Calearo non è il solo a trovarsi in questo limbo burocratico, che comporta un danno economico per le aziende interessate dal tracciato della nuova arteria regionale. «Io sono in fase di immissione in possesso dall’aprile 2014 – spiega Matilde Cortese, titolare di un’azienda zootecnica a Pianezze – Mi vengono espropriati 38.000 metri quadrati, non è mica un fazzolettino di terra. C’è un danno aziendale importante: togliendomi l’equivalente dieci campi la mia azienda zootecnica non è più autosufficiente e non avendo ricevuto l’indennizzo non posso nemmeno acquistare nuovi terreni. In pratica mi viene negata la possibilità di produrre. Adesso stanno lavorando a ridosso dei miei terreni e la settimana scorsa è venuto il capocantiere a dirmi che dovrebbero cominciare con i lavori. Io ho risposto che senza accordo e senza soldi loro nella mia terra non entrano».
Una presa di posizione condivisa anche da Nereo Zonta di Cassola: «finché non si arriva a un concordato, nella mia proprietà non mette piede nessuno». Oltre al danno, la beffa: gli espropriati infatti continuano a pagare le tasse anche per le porzioni di proprietà espropriate. Come nel caso di Giuseppe Anzolin, al quale per il suo terreno a Mussolente spetterebbe un milione e seicento mila euro e che invece si ritrova in difficoltà economica: «La trafila è cominciata l’anno scorso, ma ora è tutto fermo. Da allora io non ho più reddito e pago pure le tasse su quello che mi hanno preso. Arrivati a questo punto, l’indennizzo è il minimo».
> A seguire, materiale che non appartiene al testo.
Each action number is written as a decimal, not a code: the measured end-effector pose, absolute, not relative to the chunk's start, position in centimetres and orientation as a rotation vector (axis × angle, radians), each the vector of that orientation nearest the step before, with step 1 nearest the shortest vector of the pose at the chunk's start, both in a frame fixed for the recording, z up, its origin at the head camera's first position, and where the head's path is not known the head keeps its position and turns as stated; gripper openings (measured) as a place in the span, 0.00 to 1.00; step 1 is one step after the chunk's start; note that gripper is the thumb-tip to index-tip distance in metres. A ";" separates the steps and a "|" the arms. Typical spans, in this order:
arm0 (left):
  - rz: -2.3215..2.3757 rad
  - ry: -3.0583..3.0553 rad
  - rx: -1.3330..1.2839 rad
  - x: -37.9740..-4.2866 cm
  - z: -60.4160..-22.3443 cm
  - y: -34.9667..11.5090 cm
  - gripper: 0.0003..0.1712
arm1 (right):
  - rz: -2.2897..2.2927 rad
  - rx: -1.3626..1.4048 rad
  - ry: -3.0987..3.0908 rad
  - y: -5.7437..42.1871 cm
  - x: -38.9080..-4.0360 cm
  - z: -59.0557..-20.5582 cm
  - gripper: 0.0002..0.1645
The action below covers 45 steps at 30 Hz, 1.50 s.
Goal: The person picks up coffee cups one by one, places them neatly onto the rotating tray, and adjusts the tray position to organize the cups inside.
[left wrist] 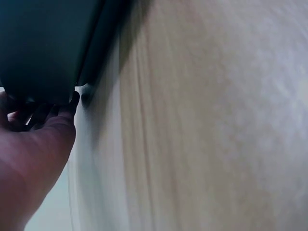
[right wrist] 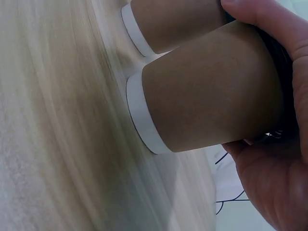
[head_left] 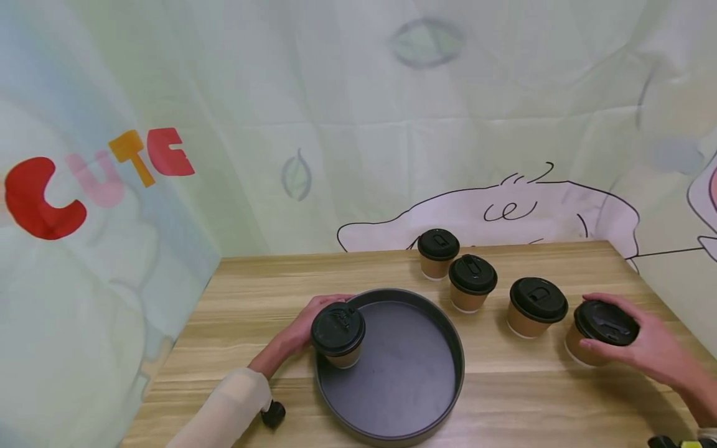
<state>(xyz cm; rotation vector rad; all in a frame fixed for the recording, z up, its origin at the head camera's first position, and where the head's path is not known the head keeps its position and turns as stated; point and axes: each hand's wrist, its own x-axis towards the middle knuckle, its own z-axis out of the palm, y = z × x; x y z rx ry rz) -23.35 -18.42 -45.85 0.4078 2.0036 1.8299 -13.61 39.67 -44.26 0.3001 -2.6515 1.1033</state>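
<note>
My right hand (head_left: 652, 342) grips the rightmost paper cup (head_left: 582, 348) around its black lid, thumb on the near side and fingers over the far side. In the right wrist view that brown cup (right wrist: 211, 91) has a white base band close over the wood. My left hand (head_left: 313, 317) holds the left edge of a round dark pan (head_left: 456, 348); in the left wrist view its fingers (left wrist: 60, 115) curl at the pan's dark wall (left wrist: 43, 48). One lidded cup (head_left: 338, 333) stands inside the pan at its left, partly hiding that hand.
Three more lidded cups stand right of the pan: one at the back (head_left: 438, 252), one before it (head_left: 472, 283), and one (head_left: 534, 308) beside the gripped cup. The wooden table (head_left: 269, 286) meets a printed cloth backdrop (head_left: 252, 186) behind and at the left.
</note>
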 end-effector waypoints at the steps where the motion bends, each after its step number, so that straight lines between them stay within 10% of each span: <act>1: 1.830 2.006 0.409 -23.3 -45.8 -18.4 0.28 | 1.108 0.293 -2.647 39.7 -13.7 -44.3 0.47; 45: 1.777 2.065 0.384 -23.5 -45.9 -18.4 0.27 | 1.128 0.555 -2.454 33.8 -18.5 -32.2 0.49</act>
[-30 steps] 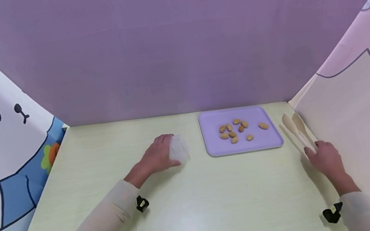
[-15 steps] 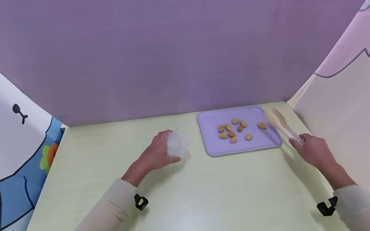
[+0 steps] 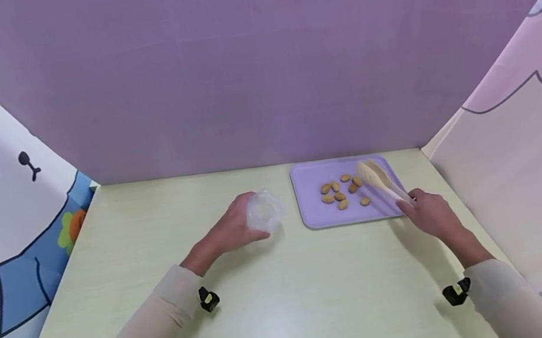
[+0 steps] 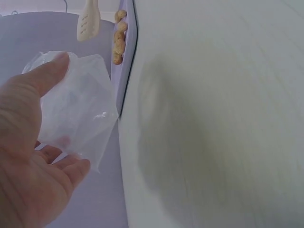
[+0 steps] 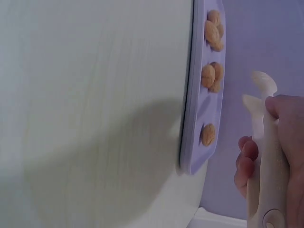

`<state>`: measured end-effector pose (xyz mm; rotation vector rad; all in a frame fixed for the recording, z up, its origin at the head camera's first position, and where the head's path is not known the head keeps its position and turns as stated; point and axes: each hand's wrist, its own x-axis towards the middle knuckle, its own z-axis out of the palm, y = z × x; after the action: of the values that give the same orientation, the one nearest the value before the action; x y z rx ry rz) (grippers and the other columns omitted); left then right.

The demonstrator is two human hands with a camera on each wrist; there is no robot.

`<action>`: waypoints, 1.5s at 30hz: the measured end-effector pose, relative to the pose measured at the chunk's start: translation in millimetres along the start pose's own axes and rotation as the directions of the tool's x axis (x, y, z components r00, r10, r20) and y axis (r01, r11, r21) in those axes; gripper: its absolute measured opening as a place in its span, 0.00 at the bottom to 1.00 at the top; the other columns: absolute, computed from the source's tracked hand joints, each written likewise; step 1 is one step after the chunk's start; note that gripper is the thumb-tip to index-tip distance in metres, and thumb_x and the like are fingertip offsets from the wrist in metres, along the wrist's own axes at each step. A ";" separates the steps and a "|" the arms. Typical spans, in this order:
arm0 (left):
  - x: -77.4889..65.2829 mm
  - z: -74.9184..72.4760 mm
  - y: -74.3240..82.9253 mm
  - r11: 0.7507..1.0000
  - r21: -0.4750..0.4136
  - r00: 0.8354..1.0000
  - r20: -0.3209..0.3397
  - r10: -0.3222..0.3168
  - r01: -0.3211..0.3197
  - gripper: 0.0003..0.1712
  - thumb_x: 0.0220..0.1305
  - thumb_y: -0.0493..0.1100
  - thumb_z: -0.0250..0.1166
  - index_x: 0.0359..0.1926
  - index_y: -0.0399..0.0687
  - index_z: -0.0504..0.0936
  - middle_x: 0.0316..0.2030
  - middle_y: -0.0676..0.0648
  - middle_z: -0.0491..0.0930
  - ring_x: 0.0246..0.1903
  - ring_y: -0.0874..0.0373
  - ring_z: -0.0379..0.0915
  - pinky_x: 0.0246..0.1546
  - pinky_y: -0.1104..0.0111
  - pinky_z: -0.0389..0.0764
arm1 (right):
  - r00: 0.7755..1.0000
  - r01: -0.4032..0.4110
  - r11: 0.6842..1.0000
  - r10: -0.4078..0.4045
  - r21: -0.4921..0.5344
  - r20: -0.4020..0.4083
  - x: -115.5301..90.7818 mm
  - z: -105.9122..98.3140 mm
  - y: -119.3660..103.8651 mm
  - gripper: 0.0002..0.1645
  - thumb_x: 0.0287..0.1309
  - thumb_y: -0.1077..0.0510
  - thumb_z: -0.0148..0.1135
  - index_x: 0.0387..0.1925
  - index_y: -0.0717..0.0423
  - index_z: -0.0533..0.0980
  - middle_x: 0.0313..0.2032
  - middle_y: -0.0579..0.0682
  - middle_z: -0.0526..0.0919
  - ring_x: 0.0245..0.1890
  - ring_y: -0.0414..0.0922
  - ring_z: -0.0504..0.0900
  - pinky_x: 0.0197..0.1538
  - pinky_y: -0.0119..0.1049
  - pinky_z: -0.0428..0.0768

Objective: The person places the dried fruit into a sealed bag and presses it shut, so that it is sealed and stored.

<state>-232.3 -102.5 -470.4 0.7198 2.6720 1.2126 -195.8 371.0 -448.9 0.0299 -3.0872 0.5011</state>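
My left hand (image 3: pixel 233 224) holds a clear plastic bag (image 3: pixel 264 212) to the left of the tray. In the left wrist view the thumb lies on one side of the bag (image 4: pixel 80 109), the other fingers on the opposite side. Its mouth is spread wide, and shadow falls on the table beneath. My right hand (image 3: pixel 431 214) grips cream tongs (image 3: pixel 380 177), their two slotted ends over the right part of the tray. In the right wrist view the tips of the tongs (image 5: pixel 259 97) stand a little apart with nothing between them. Several brown shelled-looking nuts (image 3: pixel 340 196) lie on the tray.
The purple tray (image 3: pixel 323 223) lies at the back of the pale wooden table (image 3: pixel 282 298), near the purple back panel (image 3: pixel 255 76). A cartoon-printed panel (image 3: pixel 3 238) closes the left side and a pink and cream one (image 3: pixel 534 167) the right.
My right hand has carried the tongs up and left from beside the tray to over it. My left hand has barely shifted, while the bag's mouth has spread wider.
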 end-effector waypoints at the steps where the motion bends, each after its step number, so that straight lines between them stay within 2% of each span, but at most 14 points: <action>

La rabbia e la frustrazione sono palpabili, vedendosi costretti a rincorrere le istituzioni per vedersi corrisposto il dovuto in un estenuante braccio di ferro. «Non si può costruire un’opera senza avere i soldi per farla», protesta Calearo, mentre c’è chi domanda a Zaia, ex ministro dell’Agricoltura, «quali idee abbia per lo sviluppo del settore», invocando la fine dello «spreco di suolo agricolo».
«A Zaia chiedo che la nuova strada abbia il minore impatto possibile – conclude Zonta – e che gli espropri vengano pagati. Non vogliamo che si ripeta l’iter della Valsugana, dove dopo vent’anni c’è ancora chi sta aspettando i soldi che gli spettano».